Having read the material, return every line of it exactly.

*Dataset extract*.
※ ※ ※

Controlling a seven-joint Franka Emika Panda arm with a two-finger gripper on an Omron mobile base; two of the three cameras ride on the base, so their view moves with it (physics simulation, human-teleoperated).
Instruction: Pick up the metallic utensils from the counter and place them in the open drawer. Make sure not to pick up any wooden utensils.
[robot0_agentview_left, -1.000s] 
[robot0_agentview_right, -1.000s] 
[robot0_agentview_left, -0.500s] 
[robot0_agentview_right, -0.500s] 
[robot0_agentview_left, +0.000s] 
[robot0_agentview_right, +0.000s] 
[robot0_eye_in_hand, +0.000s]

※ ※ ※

*Problem solution*.
Controlling a seven-joint Franka Emika Panda arm with a two-finger gripper on an Omron mobile base; two of the three cameras ride on the base, so their view moves with it (physics simulation, human-teleoperated).
Instruction: Pick up the metallic utensils from the counter and place them in the open drawer. Make sure not to pick up any wooden utensils.
[robot0_agentview_left, -1.000s] 
[robot0_agentview_right, -1.000s] 
[robot0_agentview_left, -0.500s] 
[robot0_agentview_right, -0.500s] 
[robot0_agentview_left, +0.000s] 
[robot0_agentview_right, +0.000s] 
[robot0_eye_in_hand, +0.000s]

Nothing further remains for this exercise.